Hollywood had a firm grip on TV and film writer Rick Copp (The Golden Girls, The Brady Bunch Movie), but Palm Springs captured his heart. “After five years of going back and forth, I moved,” he says. “There is such a great social network here, and I love the scenery, the places I see, where I dine.” He even incorporates them into his work. His Palm Springs–set Desert Flowers cozy mystery series (penned as Lee Hollis) routinely features real-life places. In an upcoming installment, his retired actress-turned-detective protagonist, Poppy Harmon, discusses a case over Sunday brunch at Spencer’s Restaurant. Copp has enticed friends and co-workers to come and stay. “Like me, they find that there’s a great opportunity to be creative here; the social life is inspiring; and above all, an audience will show up, come out, and support you when you do something.”
Sidney Sheldon’s creative genius continues to resonate. He not only created memorable TV (I Dream of Jeannie) but also wrote sizzling bestsellers (The Other Side of Midnight) and co-wrote classic films (Easter Parade). Novelist daughter Mary recalls the family’s life in Palm Springs and residence on Rose Avenue as being filled with “a glorious sense of optimism. We loved the stillness — we’d go out and sit on a blanket to watch the stars — and the traditions [Mexican food and bookstores on Saturday night], the certainty it provided in an uncertain world.” The Sheldon family was drawn also to the desert’s relaxed pace, history, and uncrowded streets — all of which provided fertile creative ground. “Papa worked on Windmills of the Gods there, and I remember plotting out Resolutions sitting by the pool. It’s
Celebrity photographer Michael Childers and many of his famous images are well-known to people around the desert, but the beauty that lured him here may be less obvious. “It’s the extraordinary light and the red earth,” he says of the desert’s finest features. “Everything is like a painting — and everything is constantly changing.” Childers felt the connection and began photographing landscapes. “I see these rocks in Joshua Tree that are 10 stories tall and am filled with wonder.

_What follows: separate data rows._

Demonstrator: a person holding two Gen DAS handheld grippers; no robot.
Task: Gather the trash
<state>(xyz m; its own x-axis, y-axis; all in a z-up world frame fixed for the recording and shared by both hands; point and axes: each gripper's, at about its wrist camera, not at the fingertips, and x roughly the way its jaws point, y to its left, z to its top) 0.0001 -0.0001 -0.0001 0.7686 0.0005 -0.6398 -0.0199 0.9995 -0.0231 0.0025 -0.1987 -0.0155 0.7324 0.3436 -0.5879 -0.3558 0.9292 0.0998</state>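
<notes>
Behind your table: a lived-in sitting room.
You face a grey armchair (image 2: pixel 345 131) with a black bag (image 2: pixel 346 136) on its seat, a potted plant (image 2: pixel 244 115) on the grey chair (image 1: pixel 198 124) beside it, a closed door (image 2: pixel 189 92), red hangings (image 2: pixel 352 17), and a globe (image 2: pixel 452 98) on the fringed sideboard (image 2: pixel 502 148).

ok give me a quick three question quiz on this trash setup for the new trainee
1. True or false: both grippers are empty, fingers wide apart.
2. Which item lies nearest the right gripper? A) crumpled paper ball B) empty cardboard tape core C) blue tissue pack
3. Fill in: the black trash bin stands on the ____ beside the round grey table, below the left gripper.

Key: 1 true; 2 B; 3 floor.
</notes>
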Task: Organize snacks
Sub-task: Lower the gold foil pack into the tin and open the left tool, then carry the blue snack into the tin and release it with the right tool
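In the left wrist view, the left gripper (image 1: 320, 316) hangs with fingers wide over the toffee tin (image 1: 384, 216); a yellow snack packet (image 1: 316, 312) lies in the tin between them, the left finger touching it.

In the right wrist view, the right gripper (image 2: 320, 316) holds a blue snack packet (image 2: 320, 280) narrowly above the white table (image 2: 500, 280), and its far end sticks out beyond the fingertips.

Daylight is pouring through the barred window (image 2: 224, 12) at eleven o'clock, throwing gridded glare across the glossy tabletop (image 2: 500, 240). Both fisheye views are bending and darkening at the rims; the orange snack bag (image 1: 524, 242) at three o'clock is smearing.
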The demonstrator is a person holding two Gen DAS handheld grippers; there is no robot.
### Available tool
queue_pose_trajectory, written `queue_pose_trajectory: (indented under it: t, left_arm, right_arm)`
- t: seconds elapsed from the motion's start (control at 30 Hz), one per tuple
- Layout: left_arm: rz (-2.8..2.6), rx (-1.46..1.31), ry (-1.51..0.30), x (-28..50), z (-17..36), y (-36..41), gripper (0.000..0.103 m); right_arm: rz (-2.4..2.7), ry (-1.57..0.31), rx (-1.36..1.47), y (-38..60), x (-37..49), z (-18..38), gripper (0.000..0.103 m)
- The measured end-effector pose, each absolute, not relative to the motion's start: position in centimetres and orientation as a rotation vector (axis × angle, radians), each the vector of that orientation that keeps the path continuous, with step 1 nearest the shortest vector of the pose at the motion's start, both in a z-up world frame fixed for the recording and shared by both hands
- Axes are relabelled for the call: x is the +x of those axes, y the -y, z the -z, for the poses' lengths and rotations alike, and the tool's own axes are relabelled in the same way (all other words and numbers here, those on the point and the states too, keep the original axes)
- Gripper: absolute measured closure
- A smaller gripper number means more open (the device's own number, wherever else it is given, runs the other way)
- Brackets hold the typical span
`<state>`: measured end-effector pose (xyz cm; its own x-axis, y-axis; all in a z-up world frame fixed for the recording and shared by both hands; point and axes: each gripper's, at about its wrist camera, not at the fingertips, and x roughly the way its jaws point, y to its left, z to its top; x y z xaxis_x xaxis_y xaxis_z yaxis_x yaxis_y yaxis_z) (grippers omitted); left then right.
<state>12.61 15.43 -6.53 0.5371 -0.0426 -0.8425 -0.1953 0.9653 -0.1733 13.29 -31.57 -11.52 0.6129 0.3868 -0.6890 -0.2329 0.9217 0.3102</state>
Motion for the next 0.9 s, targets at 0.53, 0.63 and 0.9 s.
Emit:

I find a liberation of the spirit here and am able to let go and let fly.”
As creative people continue to set upon the desert to dream, invent, and reimagine, only time will tell its impact on society and culture. What we do know is that “certain something” is still alive. It beckons from the mountains and canyons, glows in the sunlight, and whispers through the palm trees. And because of that, history is destined to repeat.